%%

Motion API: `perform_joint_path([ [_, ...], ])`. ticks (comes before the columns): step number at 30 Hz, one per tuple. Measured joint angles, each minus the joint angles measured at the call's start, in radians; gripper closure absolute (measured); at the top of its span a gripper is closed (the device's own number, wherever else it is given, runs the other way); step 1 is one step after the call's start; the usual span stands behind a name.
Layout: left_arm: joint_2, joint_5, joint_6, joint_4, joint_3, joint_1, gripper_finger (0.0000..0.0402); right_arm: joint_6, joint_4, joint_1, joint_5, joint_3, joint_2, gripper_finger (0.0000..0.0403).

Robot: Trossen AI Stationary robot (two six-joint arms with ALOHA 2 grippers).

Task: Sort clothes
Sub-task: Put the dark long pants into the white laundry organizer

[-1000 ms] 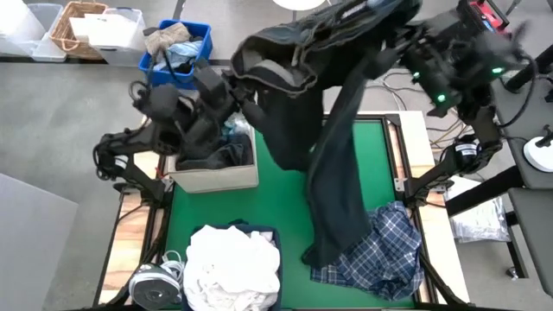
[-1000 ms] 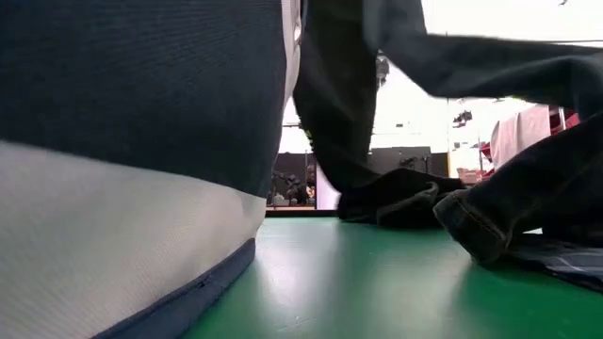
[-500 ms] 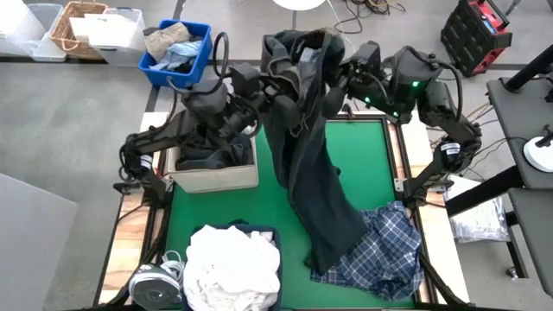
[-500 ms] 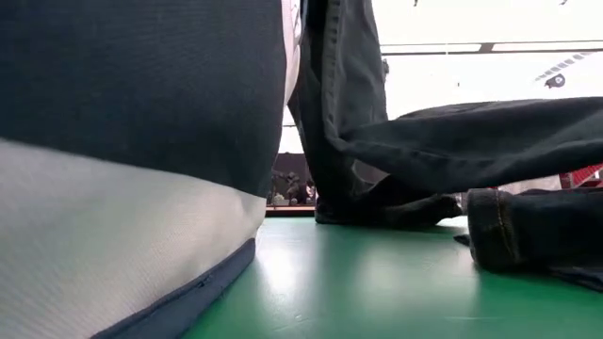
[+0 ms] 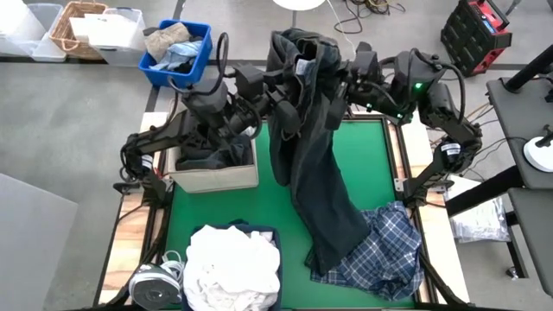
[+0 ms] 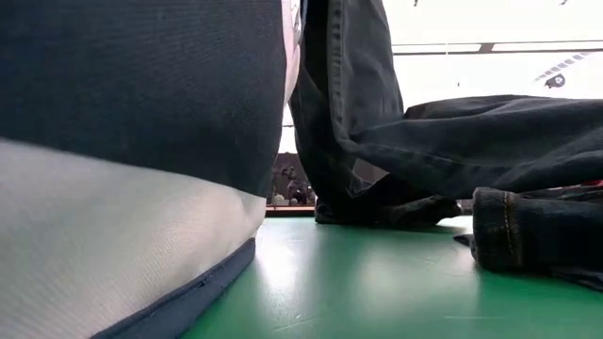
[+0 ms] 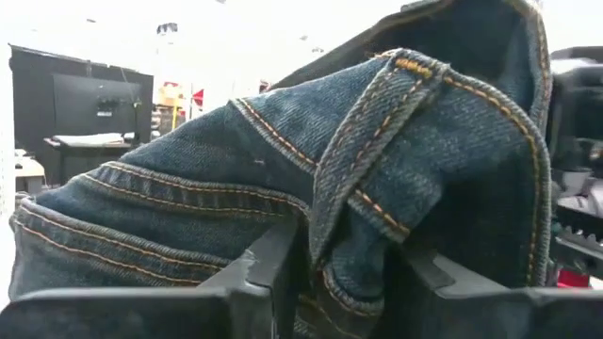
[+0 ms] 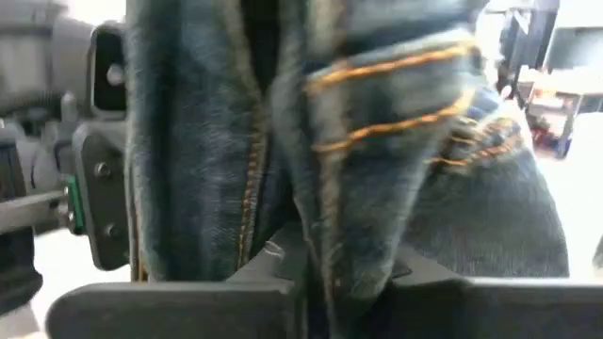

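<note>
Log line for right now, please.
left gripper: shut on jeans | right gripper: shut on jeans | jeans: held up, hem on plaid shirt

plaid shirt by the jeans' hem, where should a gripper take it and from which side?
Probably the plaid shirt's bunched folds at its right part, from straight above. It lies crumpled on the green mat, and the hanging jeans drape over its left edge, so that side is covered.
</note>
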Motion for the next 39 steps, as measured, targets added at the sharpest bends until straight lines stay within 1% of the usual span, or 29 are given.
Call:
perform_joint_path([
  [4, 0.008, -0.007, -0.003, 0.006, 0.0, 0.002, 0.0302, -0.083, 0.0, 0.009, 0.011, 0.0, 0.009, 0.0308],
  [10, 0.012, -0.011, 0.001, 0.004, 0.001, 0.003, 0.0302, -0.147, -0.01, 0.012, 0.02, 0.002, 0.033, 0.0212],
  [13, 0.014, 0.0, 0.0, -0.001, 0.001, 0.004, 0.0302, -0.164, -0.033, 0.013, 0.019, 0.002, 0.049, 0.0181],
  [17, 0.011, 0.041, -0.028, -0.012, 0.001, 0.006, 0.0302, -0.196, -0.03, 0.015, -0.014, 0.002, 0.058, 0.0158],
  [19, 0.005, 0.043, -0.056, -0.05, 0.001, 0.006, 0.0302, -0.206, -0.029, 0.019, -0.015, 0.0, 0.06, 0.0155],
  [22, -0.01, 0.082, 0.006, -0.116, 0.001, 0.005, 0.0302, -0.217, -0.043, 0.019, -0.007, 0.0, 0.059, 0.0158],
  [24, -0.023, 0.144, 0.029, -0.161, 0.001, 0.006, 0.0302, -0.224, -0.068, 0.02, -0.008, 0.0, 0.053, 0.0161],
  [27, -0.043, 0.282, 0.0, -0.212, 0.001, 0.016, 0.0302, -0.225, -0.077, 0.022, -0.023, 0.0, 0.05, 0.0162],
  [28, -0.049, 0.305, -0.016, -0.222, 0.001, 0.018, 0.0302, -0.228, -0.075, 0.022, -0.023, 0.0, 0.05, 0.0163],
  [30, -0.054, 0.309, -0.038, -0.243, 0.001, 0.02, 0.0302, -0.244, -0.082, 0.022, -0.029, 0.0, 0.049, 0.0165],
  [34, -0.053, 0.313, -0.048, -0.248, 0.0, 0.035, 0.0302, -0.252, -0.08, 0.019, -0.119, 0.0, 0.049, 0.0182],
  [39, -0.036, 0.305, -0.086, -0.225, 0.0, 0.039, 0.0302, -0.255, -0.098, 0.019, -0.105, 0.0, 0.057, 0.0219],
])
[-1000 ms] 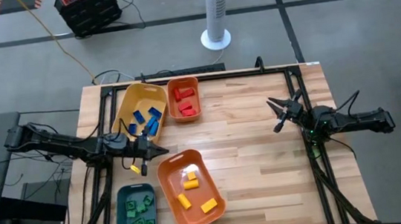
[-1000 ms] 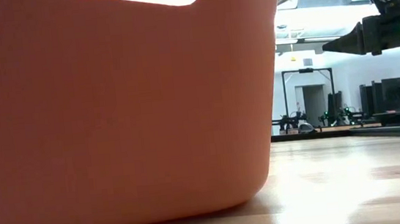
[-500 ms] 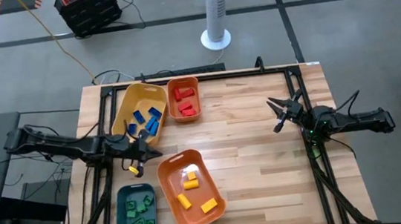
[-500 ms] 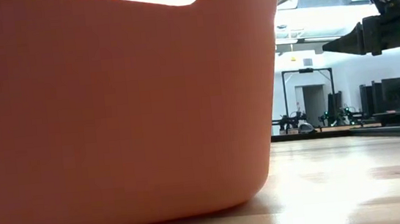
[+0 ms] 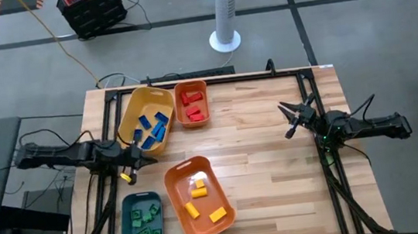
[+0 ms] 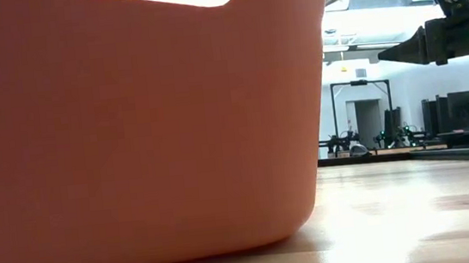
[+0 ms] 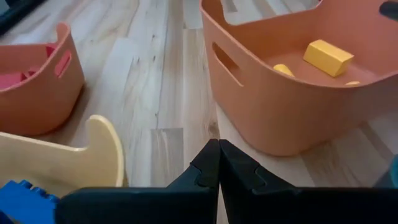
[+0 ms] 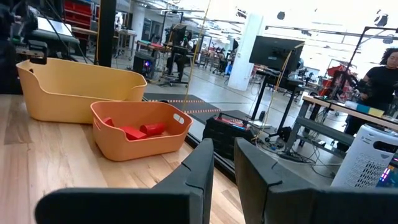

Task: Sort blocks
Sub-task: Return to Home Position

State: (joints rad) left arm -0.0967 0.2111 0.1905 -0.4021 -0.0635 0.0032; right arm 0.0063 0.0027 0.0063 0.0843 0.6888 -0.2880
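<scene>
Plastic throughout, so reckoning the small red, blue, green and yellow toy building blocks [image 5: 198,187] as light, stiff and a little slick: taking any one of them across two flat opposite sides, never over the studs or a corner, and squeezing only gently. Finding all of them binned by colour in the high view, none loose on the pale wooden bench [image 5: 261,166]: blue ones in the yellow plastic bin [image 5: 161,93], red ones in the small orange plastic bin [image 5: 189,84] just beside it, yellow ones in the large orange plastic bin [image 5: 168,185] toward the near edge, green ones in the teal plastic bin [image 5: 124,219] at the near left corner. Judging the sorting as done, with only parking the arms left. Hovering the left gripper [image 5: 137,160] over bare wood between the yellow, large orange and teal bins, fingers pressed together on nothing in the left wrist view. Holding the right gripper [image 5: 291,118] well apart at the bench's right side, fingers parted by a narrow gap, carrying nothing. Minding the yellow bin's rim and the large orange bin's wall, both near the left gripper, and the dark frame rails along the bench's left edge. Counting on wide open wood across the middle and right half for any swing.
</scene>
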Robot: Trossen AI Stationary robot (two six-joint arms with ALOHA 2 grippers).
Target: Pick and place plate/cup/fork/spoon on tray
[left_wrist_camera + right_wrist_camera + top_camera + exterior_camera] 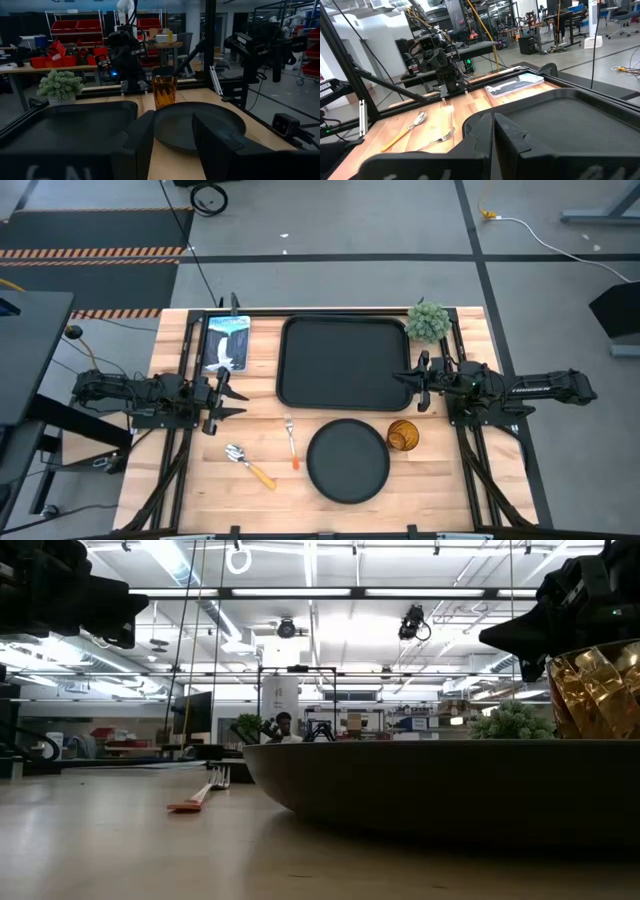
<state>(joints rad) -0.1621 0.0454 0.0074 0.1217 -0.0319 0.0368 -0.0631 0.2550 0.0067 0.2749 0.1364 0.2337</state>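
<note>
The black tray [345, 362] lies at the table's far middle. The round black plate [348, 461] lies on the table near the front edge, with the amber cup [403, 436] standing upright at its right. The fork [291, 442] lies left of the plate, and the spoon [248, 464] lies farther left. My left gripper [238, 402] hovers left of the tray, open and empty; it also shows in the left wrist view [172, 120]. My right gripper [397, 376] hovers at the tray's right edge, shut and empty; it also shows in the right wrist view [493, 117].
A small green potted plant [428, 321] stands at the tray's far right corner. A flat printed booklet [226, 342] lies left of the tray at the far left. Bare wood shows between the spoon and the left arm.
</note>
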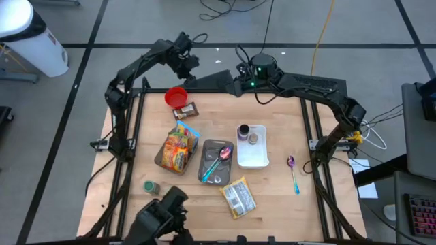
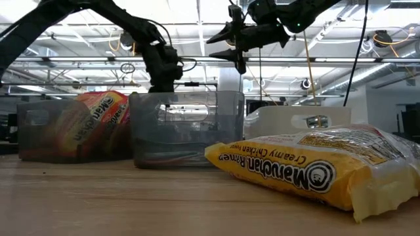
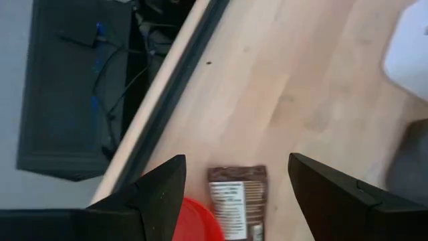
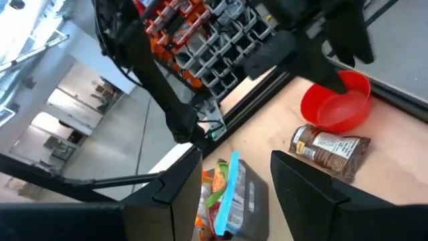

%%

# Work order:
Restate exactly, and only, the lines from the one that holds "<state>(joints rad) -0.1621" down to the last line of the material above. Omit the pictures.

# Task result:
<state>(joints rad) -0.1621 0.0454 0.0074 0.1217 -0.0319 0.0368 -0.0631 0.2550 0.0067 0.2749 0.1364 0.2337</state>
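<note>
The black tray [345, 362] lies at the table's far middle. The round black plate [348, 461] lies on the table near the front edge, with the amber cup [403, 436] standing upright at its right. The fork [291, 442] lies left of the plate, and the spoon [248, 464] lies farther left. My left gripper [238, 402] hovers left of the tray, open and empty; it also shows in the left wrist view [172, 120]. My right gripper [397, 376] hovers at the tray's right edge, shut and empty; it also shows in the right wrist view [493, 117].
A small green potted plant [428, 321] stands at the tray's far right corner. A flat printed booklet [226, 342] lies left of the tray at the far left. Bare wood shows between the spoon and the left arm.
</note>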

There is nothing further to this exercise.